'''

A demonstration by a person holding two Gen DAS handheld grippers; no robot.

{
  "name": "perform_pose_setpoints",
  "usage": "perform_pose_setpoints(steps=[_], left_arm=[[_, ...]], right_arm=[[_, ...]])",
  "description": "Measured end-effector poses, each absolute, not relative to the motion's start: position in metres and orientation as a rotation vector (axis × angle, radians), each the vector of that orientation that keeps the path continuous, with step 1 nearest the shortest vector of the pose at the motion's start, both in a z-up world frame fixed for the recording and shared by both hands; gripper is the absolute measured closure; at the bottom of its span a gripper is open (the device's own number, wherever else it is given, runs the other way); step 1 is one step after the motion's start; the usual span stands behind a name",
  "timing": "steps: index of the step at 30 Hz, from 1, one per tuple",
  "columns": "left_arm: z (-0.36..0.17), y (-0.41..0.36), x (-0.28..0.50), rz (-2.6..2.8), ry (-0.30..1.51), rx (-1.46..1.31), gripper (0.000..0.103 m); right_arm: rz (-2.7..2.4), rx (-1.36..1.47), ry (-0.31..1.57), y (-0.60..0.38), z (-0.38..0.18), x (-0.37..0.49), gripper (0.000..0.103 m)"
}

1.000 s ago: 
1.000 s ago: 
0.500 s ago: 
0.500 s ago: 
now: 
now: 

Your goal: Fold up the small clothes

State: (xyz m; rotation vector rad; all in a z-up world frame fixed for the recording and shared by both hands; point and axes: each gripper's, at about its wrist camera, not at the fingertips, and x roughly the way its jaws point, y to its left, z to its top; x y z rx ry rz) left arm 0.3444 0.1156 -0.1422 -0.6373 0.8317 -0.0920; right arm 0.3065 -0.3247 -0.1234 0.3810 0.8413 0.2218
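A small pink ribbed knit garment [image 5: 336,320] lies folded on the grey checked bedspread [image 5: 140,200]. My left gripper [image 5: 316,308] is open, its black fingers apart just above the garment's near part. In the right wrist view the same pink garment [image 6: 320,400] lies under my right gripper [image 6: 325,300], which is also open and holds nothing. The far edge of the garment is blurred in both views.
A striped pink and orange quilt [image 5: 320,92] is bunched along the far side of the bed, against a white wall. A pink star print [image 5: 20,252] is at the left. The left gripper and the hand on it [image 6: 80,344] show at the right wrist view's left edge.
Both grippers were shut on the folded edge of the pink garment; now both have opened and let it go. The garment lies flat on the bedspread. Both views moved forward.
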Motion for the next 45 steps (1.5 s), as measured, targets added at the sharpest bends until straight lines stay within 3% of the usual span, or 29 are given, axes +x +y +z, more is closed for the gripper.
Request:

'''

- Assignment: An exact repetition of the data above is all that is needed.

- Answer space:
A demonstration by a person holding two Gen DAS handheld grippers; no robot.

{
  "name": "perform_pose_setpoints",
  "usage": "perform_pose_setpoints(steps=[_], left_arm=[[_, ...]], right_arm=[[_, ...]])",
  "description": "Measured end-effector poses, each absolute, not relative to the motion's start: position in metres and orientation as a rotation vector (axis × angle, radians), each the vector of that orientation that keeps the path continuous, with step 1 nearest the shortest vector of the pose at the motion's start, both in a z-up world frame fixed for the recording and shared by both hands; gripper is the absolute measured closure; at the bottom of its span a gripper is open (the device's own number, wherever else it is given, runs the other way); step 1 is one step after the motion's start; the usual span stands behind a name",
  "timing": "steps: index of the step at 30 Hz, from 1, one per tuple",
  "columns": "left_arm: z (-0.36..0.17), y (-0.41..0.36), x (-0.28..0.50), rz (-2.6..2.8), ry (-0.30..1.51), rx (-1.46..1.31), gripper (0.000..0.103 m); right_arm: rz (-2.7..2.4), rx (-1.36..1.47), ry (-0.31..1.57), y (-0.60..0.38), z (-0.38..0.18), x (-0.37..0.49), gripper (0.000..0.103 m)"
}

1.000 s ago: 
1.000 s ago: 
0.500 s ago: 
0.500 s ago: 
now: 
now: 

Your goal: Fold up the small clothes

State: (xyz m; rotation vector rad; all in a z-up world frame fixed for the recording and shared by both hands; point and axes: each gripper's, at about its wrist camera, not at the fingertips, and x roughly the way its jaws point, y to its left, z to its top; x y z rx ry rz) left arm 0.3444 0.1156 -0.1422 -0.6373 0.8317 -0.0920; right arm 0.3065 -0.3247 -0.1234 0.3810 0.8413 0.2218
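A small pink ribbed knit garment [image 5: 336,320] lies folded on the grey checked bedspread [image 5: 140,200]. My left gripper [image 5: 316,308] is open, its black fingers apart just above the garment's near part. In the right wrist view the same pink garment [image 6: 320,400] lies under my right gripper [image 6: 325,300], which is also open and holds nothing. The far edge of the garment is blurred in both views.
A striped pink and orange quilt [image 5: 320,92] is bunched along the far side of the bed, against a white wall. A pink star print [image 5: 20,252] is at the left. The left gripper and the hand on it [image 6: 80,344] show at the right wrist view's left edge.
Both grippers were shut on the folded edge of the pink garment; now both have opened and let it go. The garment lies flat on the bedspread. Both views moved forward.
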Motion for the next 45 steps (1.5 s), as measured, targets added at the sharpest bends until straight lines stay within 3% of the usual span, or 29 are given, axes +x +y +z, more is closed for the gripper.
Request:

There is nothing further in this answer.